To observe the Caviar getting itself into seemingly infinite retries, just plug the Caviar into a USB-SATA docking bay, connect the docking bay to any Linux machine and run badblock with options -w -s -v. For 1.5TB partition, it will take about over 10 hours for single pass of write-verify, and it will take 4 passes for each test pattern.
For me, both the Caviars 'failed' after the first pass, 'fail' as in it got into infinite re-tries (drive activity light stays on forever). For Seagate 1.5TB SATA drive, no problem at all, except that the drive servo voice-coil is significantly audible as compared to the Caviars.
In addition, when the drives are put into RAID arrays, the Caviars can do at best 65Mbps when synchronizing, while the Seagate can sync at sustained 75Mbps. This is not in-theory, but real measured numbers. You can try repeating the tests and share if the same observations are true.

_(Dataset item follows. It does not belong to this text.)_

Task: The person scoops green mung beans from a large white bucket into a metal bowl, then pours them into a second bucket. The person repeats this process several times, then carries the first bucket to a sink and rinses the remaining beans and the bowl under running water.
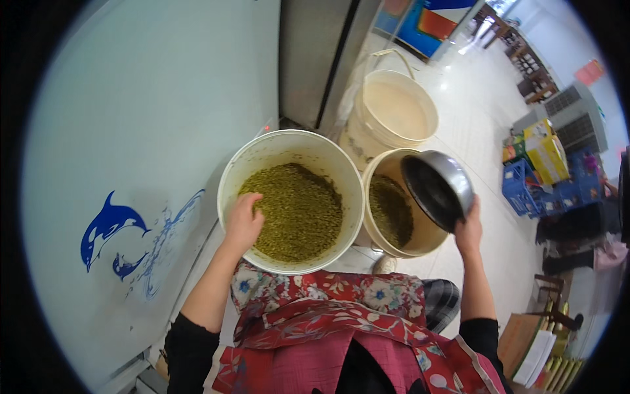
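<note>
Before me stands a large white bucket (352, 216) holding a mass of chopped green-yellow food (300, 216), perhaps pickled vegetable. My left hand (244, 221) reaches over its left rim with loosely curled fingers just above the green mass; nothing shows in it. To the right is a cream bucket (433, 244), also with chopped green stuff (391, 212) at its bottom. In my right hand (468, 229) is a metal bowl (455, 170), gripped by its rim and tilted over the cream bucket. The bowl's dark inside faces left, and I cannot tell whether anything is in it.
A third cream bucket (398, 111) with pale contents and a raised handle stands behind. A white panel (147, 123) with blue dolphin pictures walls the left side. Blue crates (519, 184) and yellow boxes (546, 152) sit at right. Another person (581, 226) is at the right edge.
</note>
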Action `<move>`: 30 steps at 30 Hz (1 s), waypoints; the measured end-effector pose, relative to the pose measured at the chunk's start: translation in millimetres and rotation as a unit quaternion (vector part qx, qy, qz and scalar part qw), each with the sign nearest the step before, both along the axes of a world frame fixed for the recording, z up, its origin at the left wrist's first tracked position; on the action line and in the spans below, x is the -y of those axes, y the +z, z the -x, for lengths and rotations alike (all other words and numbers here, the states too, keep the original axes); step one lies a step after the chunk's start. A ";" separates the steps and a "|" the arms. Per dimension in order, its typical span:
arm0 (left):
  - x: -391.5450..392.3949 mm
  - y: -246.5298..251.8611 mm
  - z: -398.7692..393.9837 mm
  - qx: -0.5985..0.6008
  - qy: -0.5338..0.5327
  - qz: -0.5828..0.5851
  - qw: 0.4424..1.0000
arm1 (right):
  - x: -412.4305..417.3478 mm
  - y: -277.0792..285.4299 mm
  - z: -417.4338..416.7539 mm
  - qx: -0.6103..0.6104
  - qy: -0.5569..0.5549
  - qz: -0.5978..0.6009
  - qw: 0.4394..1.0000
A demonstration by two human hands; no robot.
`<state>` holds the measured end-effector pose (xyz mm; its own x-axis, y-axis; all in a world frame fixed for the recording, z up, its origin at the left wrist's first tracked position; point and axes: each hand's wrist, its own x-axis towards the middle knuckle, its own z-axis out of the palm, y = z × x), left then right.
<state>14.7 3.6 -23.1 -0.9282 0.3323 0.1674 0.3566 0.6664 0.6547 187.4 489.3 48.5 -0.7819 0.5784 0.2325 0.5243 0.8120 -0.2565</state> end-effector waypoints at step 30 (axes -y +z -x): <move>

More importantly, the Seagate drive allow configuring the TLER/ERC using smartctl -l scterc,70,70 to set read and write timeout to both 7 seconds (note: you need to download the bleeding edge version of smartmontools to have this command option). I did read the article pointed out, but as far as what I can observed for the kernel version in the DNS323, the TLER/ERC did made some difference. I did observed the Seagate drive doing a re-try when performing RAID re-sync, dropping to 20Mbps+ for a few seconds, while it is audible that the head was retracting. However, upon completing re-sync, I read the SMART info and did not find any re-mapped sectors. More importantly, the recovery was really quick, within 15 seconds, most importantly, it did not trap itself in infinite re-tries.
One more point to note is that the temperature of the drives are normal - well ventilated, stayed at 41C most of the time.